● Aim of the exercise
Skip the pictures and give back the rest of the listing exactly.

____ Stored data

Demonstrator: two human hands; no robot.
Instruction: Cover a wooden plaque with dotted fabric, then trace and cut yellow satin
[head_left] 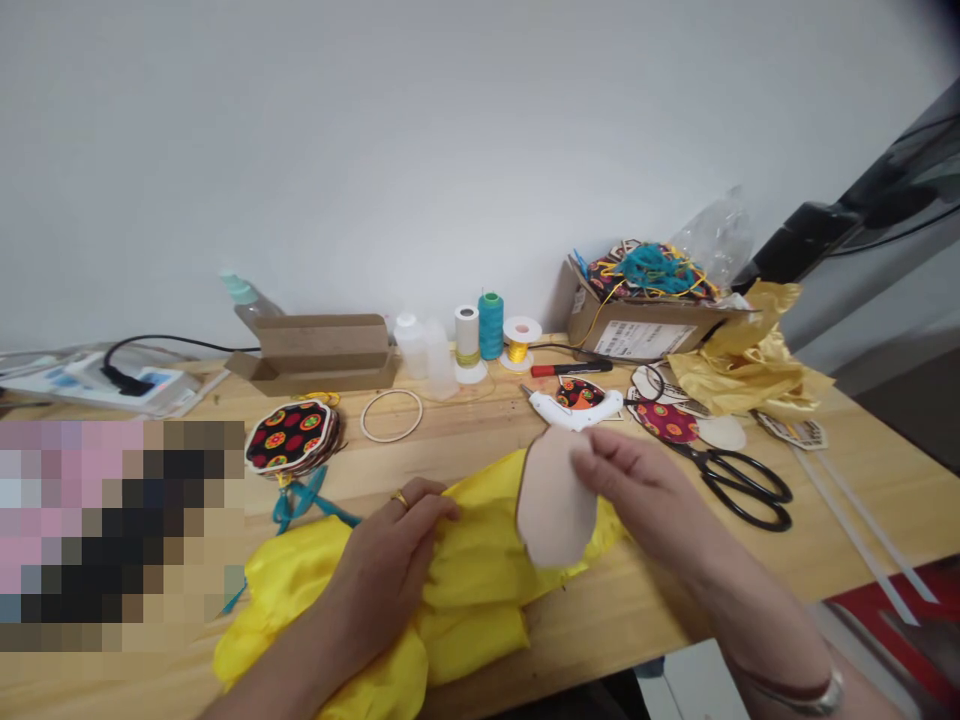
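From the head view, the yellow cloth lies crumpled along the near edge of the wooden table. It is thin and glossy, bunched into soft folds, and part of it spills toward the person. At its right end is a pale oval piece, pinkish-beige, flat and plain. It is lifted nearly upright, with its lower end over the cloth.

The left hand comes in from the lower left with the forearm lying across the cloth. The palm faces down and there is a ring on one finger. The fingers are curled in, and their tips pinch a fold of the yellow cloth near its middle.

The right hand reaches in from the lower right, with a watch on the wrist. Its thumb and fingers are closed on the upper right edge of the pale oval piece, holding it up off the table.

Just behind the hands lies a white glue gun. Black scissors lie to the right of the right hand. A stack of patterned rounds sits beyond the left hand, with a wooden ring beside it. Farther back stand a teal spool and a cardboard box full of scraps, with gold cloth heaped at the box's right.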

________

● Result below
Demonstrator: two human hands; no robot.
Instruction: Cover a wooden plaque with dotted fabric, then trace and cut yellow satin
[head_left] 
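From the head view, the yellow cloth lies crumpled along the near edge of the wooden table. It is thin and glossy, bunched into soft folds, and part of it spills toward the person. At its right end is a pale oval piece, pinkish-beige, flat and plain. It is lifted nearly upright, with its lower end over the cloth.

The left hand comes in from the lower left with the forearm lying across the cloth. The palm faces down and there is a ring on one finger. The fingers are curled in, and their tips pinch a fold of the yellow cloth near its middle.

The right hand reaches in from the lower right, with a watch on the wrist. Its thumb and fingers are closed on the upper right edge of the pale oval piece, holding it up off the table.

Just behind the hands lies a white glue gun. Black scissors lie to the right of the right hand. A stack of patterned rounds sits beyond the left hand, with a wooden ring beside it. Farther back stand a teal spool and a cardboard box full of scraps, with gold cloth heaped at the box's right.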

The requested output has been produced.